Pertanyaan saya adalah, dengan kemampuan secanggih ini, kira-kira baterainya boros nggak ya? Ternyata hal tersebut pun sudah dipikirkan oleh Samsung yang melengkapi GALAXY S4 ini dengan Micro Controller Unit (MCU). MCU akan mengaktifkan Application Processor (AP) hanya ketika dibutuhkan atau bahkan mengontrol sensor tanpa mengaktifkannya.
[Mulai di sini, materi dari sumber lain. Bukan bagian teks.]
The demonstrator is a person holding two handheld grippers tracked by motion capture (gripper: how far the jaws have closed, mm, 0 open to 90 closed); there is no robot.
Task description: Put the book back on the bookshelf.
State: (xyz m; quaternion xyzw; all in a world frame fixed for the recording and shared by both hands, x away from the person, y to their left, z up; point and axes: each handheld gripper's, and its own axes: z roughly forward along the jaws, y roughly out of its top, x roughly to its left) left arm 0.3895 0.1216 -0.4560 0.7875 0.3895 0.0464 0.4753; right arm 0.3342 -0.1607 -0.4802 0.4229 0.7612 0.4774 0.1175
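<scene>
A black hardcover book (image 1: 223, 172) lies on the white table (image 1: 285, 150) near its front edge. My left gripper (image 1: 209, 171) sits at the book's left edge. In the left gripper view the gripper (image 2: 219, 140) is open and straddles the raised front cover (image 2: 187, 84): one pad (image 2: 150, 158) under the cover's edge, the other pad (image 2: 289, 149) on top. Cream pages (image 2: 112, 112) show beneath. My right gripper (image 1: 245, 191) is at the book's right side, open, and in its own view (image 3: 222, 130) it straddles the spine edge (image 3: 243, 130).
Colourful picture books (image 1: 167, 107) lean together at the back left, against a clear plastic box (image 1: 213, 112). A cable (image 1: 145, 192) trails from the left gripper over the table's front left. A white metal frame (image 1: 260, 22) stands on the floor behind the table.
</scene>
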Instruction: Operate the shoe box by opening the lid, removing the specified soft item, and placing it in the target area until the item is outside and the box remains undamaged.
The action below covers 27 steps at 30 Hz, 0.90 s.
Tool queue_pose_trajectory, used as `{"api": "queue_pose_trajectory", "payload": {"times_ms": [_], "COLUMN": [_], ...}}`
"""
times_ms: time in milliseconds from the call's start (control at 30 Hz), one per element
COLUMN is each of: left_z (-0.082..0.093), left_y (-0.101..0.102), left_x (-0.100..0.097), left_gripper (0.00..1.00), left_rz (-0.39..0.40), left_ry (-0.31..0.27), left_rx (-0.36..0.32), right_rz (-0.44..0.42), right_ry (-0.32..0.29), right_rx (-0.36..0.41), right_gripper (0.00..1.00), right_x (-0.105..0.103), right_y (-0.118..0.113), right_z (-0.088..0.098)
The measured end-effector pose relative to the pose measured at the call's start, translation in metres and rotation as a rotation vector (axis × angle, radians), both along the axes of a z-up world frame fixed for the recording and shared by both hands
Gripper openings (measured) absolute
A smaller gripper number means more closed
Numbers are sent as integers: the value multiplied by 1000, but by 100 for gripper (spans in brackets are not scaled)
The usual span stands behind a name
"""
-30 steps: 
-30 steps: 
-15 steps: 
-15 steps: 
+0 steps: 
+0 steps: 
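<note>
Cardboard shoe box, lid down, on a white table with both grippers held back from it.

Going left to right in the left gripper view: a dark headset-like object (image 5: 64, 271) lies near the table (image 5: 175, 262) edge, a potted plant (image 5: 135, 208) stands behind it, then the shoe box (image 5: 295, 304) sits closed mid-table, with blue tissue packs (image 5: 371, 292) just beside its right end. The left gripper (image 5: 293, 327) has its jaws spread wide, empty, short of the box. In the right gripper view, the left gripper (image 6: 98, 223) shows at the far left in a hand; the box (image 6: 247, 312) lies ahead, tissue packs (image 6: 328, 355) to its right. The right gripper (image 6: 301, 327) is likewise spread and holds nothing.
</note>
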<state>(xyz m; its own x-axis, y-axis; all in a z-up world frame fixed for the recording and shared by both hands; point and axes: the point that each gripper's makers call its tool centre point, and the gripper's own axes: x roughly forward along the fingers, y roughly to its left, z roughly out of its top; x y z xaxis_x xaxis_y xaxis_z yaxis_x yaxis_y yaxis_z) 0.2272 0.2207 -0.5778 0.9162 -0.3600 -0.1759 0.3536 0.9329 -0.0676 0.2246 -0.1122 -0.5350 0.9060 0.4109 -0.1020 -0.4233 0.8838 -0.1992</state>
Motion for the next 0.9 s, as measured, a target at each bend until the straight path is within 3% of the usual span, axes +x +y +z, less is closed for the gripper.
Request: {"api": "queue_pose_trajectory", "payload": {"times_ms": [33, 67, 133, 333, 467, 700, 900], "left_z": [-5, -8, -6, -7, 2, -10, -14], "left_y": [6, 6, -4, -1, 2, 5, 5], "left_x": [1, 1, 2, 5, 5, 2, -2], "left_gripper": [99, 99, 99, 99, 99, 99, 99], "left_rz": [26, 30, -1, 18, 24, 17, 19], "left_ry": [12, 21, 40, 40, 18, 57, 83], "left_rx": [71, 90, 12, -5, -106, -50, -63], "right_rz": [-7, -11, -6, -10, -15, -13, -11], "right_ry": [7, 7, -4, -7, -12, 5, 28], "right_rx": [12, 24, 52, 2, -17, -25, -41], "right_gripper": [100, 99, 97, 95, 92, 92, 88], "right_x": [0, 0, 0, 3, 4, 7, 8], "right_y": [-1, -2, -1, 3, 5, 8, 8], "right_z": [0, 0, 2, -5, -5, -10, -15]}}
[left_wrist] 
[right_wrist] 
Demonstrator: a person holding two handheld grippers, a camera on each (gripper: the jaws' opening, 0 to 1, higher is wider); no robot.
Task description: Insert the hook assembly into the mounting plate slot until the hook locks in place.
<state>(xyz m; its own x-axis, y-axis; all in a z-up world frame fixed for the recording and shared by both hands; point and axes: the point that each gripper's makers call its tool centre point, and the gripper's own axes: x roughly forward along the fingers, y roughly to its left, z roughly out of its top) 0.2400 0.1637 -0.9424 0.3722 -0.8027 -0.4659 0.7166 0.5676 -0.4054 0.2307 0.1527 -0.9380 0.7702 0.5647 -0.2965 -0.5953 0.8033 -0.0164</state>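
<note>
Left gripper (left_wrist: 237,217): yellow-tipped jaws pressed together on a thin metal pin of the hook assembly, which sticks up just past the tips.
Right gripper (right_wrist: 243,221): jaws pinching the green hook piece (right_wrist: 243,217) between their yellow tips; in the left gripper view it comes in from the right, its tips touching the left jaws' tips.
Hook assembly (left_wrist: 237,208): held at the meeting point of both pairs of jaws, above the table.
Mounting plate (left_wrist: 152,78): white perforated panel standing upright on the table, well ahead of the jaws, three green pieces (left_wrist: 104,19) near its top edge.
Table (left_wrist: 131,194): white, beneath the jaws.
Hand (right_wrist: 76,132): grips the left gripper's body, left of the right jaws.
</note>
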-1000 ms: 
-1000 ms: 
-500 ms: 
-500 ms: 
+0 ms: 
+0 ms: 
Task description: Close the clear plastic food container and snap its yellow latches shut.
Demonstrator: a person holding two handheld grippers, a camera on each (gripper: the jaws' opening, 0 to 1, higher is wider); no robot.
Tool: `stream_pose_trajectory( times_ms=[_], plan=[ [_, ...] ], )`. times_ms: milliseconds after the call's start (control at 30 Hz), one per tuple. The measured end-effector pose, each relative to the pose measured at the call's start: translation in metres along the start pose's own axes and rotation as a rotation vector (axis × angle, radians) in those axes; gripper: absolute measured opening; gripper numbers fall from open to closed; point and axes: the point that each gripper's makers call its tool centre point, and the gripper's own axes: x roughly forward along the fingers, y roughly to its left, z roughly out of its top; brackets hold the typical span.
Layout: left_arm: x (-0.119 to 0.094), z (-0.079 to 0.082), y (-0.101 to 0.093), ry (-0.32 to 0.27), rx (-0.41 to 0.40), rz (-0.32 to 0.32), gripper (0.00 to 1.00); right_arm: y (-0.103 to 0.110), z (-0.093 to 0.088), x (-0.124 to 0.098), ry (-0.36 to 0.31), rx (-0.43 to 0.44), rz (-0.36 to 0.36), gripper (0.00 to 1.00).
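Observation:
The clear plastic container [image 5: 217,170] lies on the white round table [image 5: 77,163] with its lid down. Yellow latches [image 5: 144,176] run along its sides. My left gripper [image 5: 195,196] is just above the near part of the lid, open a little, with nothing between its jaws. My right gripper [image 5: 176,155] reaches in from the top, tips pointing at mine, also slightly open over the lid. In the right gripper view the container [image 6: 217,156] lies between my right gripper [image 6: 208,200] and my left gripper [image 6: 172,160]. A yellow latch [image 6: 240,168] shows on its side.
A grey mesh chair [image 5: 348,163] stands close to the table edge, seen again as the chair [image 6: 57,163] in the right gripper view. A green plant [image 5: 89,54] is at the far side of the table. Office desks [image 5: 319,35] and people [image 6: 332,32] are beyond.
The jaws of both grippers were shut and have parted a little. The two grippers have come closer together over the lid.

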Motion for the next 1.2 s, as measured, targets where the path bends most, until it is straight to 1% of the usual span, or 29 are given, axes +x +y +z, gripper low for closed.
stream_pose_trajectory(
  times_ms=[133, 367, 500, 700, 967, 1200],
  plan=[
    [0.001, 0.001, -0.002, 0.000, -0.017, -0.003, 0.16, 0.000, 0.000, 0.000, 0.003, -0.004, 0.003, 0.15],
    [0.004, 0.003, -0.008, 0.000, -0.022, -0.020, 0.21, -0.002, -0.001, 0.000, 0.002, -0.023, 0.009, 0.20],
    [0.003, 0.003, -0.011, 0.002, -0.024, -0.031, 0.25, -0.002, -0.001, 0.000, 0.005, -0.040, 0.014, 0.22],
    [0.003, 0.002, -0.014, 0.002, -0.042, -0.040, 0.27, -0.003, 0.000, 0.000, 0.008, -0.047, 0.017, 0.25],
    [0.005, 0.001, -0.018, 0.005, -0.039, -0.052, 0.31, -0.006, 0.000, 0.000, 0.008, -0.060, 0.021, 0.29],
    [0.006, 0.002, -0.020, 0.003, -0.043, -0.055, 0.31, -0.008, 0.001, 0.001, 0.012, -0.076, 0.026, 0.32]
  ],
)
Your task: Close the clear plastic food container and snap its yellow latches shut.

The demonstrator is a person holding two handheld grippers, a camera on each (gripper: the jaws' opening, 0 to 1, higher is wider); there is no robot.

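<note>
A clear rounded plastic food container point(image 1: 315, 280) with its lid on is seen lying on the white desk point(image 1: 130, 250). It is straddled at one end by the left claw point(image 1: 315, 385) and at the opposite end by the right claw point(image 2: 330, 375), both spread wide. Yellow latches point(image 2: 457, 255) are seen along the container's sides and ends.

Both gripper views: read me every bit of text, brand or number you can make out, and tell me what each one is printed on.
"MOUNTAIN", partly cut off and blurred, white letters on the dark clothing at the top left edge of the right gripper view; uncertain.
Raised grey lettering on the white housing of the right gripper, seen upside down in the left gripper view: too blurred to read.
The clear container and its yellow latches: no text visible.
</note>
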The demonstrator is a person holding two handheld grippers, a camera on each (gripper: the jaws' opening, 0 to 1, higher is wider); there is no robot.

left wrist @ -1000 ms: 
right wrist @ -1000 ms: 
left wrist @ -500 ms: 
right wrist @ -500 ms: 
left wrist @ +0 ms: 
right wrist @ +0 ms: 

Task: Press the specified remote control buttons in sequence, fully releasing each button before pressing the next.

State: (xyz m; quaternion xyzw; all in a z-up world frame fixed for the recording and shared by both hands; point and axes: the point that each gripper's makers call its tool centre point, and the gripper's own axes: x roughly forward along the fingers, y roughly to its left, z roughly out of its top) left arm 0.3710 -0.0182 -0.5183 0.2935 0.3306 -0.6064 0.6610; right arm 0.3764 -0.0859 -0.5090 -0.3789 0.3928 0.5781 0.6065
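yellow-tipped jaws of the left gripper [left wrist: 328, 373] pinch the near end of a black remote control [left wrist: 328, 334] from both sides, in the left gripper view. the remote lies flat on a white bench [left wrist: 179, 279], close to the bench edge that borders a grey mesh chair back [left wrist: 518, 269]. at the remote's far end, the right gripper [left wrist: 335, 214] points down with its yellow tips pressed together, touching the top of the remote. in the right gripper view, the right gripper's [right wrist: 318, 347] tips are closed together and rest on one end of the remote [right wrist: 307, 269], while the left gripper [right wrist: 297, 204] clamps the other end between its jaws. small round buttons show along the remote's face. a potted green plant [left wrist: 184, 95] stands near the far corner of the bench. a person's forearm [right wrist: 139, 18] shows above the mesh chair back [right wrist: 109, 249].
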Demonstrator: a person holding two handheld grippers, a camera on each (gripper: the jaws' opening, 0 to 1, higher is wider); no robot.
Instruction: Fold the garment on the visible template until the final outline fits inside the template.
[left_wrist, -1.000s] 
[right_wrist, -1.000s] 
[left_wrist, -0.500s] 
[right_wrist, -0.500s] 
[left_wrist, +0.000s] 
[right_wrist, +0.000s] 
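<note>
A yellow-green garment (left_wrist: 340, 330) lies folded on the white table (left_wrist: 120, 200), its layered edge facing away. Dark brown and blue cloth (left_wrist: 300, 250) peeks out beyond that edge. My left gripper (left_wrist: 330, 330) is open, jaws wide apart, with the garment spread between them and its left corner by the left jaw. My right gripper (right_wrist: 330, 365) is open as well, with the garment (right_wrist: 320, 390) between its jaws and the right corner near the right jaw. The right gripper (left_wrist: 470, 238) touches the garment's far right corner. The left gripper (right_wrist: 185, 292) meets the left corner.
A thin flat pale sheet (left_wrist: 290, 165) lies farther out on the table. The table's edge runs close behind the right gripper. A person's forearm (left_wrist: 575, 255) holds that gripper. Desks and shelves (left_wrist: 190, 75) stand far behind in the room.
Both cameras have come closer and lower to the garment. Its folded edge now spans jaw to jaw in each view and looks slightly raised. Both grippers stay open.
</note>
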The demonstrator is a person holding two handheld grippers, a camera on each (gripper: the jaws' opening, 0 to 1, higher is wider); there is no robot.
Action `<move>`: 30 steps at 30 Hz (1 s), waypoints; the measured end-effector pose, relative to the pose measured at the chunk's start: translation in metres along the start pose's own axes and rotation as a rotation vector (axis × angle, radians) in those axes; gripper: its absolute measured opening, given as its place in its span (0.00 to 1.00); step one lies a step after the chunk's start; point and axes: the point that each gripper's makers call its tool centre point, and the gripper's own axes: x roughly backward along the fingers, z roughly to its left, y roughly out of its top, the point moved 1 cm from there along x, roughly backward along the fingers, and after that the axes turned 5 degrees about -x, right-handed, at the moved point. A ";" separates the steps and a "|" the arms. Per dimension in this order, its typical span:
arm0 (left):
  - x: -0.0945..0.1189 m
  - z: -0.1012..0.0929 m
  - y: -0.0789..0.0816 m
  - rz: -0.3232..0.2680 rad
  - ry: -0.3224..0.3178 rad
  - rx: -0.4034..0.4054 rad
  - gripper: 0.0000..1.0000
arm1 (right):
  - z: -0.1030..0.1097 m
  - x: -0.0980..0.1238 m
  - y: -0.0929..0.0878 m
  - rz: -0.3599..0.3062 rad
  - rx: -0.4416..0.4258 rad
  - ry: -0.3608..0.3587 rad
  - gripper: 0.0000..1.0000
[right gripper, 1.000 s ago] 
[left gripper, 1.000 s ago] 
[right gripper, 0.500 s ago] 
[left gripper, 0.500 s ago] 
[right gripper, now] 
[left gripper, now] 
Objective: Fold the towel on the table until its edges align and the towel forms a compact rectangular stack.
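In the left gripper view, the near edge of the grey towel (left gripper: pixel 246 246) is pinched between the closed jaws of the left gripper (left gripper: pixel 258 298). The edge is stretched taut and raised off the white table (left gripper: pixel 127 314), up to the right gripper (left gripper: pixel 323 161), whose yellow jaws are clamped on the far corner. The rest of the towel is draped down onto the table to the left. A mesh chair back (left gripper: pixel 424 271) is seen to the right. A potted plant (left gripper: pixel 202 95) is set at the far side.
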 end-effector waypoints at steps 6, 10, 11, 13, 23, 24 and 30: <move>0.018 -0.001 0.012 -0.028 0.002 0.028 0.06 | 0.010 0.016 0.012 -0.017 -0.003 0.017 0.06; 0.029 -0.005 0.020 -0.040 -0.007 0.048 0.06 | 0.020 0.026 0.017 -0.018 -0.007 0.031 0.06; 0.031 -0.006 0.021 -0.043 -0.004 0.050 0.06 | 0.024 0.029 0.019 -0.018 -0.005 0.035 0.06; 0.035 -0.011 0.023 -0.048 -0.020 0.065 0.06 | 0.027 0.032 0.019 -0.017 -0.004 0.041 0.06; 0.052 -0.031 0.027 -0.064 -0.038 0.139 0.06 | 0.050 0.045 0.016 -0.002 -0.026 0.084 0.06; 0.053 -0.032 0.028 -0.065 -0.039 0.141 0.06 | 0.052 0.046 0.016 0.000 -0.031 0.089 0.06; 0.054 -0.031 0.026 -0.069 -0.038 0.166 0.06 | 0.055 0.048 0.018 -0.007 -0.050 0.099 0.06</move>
Jadi urusan konsumsi daya baterai 2600 mAh-nya dijamin awet dan tahan lama.

Singkat kata, Samsung GALAXY S4 adalah paket smartphone yang mengerti kebutuhan kita. Semuanya terasa mudah dan berada dalam jangkauan dengan bantuan ponsel pintar ini. Butuh teman hidup yang pengertian? Siapkan dana kira-kira Rp. 7.499.000,- lalu pilih: mau Black Mist atau White Frost?